I Can't Take My Mind Off Of You

It had been exactly one month since I met the Grandma Way and at this moment, I couldn't fault anything in my life. Well, not when it came to my friends anyway. I felt relaxed, more than I'd ever done since I first arrived and I guess a big part of it was because me and Gerard were in a sound place. It wasn't until things started to come together did I realise how much of my stress came from the fact that Gerard Way was in my life.
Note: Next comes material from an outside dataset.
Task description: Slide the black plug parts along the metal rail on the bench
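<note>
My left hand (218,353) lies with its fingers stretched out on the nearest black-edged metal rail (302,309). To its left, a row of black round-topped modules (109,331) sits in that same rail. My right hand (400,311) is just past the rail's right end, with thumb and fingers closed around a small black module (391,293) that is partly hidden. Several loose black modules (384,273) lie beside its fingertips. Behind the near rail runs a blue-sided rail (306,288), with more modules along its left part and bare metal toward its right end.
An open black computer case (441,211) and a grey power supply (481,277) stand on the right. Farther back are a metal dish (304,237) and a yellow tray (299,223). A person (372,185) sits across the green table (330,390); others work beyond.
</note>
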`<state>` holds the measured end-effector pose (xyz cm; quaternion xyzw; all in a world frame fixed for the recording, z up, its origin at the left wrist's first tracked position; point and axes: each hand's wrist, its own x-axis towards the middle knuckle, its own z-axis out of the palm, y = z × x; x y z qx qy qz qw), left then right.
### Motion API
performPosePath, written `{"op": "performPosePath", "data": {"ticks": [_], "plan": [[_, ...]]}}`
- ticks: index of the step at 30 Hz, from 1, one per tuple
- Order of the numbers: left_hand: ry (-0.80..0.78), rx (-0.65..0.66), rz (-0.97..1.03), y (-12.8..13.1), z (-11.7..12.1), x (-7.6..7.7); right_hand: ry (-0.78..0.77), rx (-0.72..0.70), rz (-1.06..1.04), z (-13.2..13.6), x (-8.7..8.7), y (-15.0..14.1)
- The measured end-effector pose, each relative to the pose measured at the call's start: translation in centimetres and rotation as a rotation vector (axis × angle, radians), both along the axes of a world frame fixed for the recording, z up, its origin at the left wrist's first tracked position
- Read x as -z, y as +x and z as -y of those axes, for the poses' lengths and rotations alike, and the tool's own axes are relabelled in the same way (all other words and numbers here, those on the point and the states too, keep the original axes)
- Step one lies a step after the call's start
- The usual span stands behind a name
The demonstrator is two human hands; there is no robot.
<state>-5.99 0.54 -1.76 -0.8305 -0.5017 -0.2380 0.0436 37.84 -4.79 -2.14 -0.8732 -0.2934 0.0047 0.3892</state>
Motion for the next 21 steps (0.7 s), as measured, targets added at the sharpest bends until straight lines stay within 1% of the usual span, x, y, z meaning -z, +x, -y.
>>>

Not to sound rude or ungrateful for how kind he's been to me this past month but we were still experiencing that – 'I hate you / I love you' kind of relationship where I'd finally come to terms with the fact we were just FRIENDS.

Now however, knowing and truly realising that that was what we were, I wanted him to be more than just a friend to me. I felt split. Right down the middle. On one hand, Gerard and the gang were ruining my original plans to end my life but could I be thankful to them for that? I hadn't been magically cured, don't be deceived, just because I liked a guy or because I had friends, as a lot of the books and movies depict; I was not cured but...I felt calmer.

I wasn't always constantly thinking about killing myself and I didn't hurt myself as frequently which I suppose could be classed as something...good?

In the past month also, Gerard and Ray began to hang around Vee, Frank, Mikey and I a lot more. It was as though it was now a done deal that on the weekend, we'd meet in the pub or at the coffee shop whenever we were free; or hang out at Ray's tiny apartment. I always took the camera Gerard gave me whenever we were out too, now attempting to make my own photo album of my time in New Jersey. They were amazing people so they needed to be remembered by anything or anyone who gets hold of that album.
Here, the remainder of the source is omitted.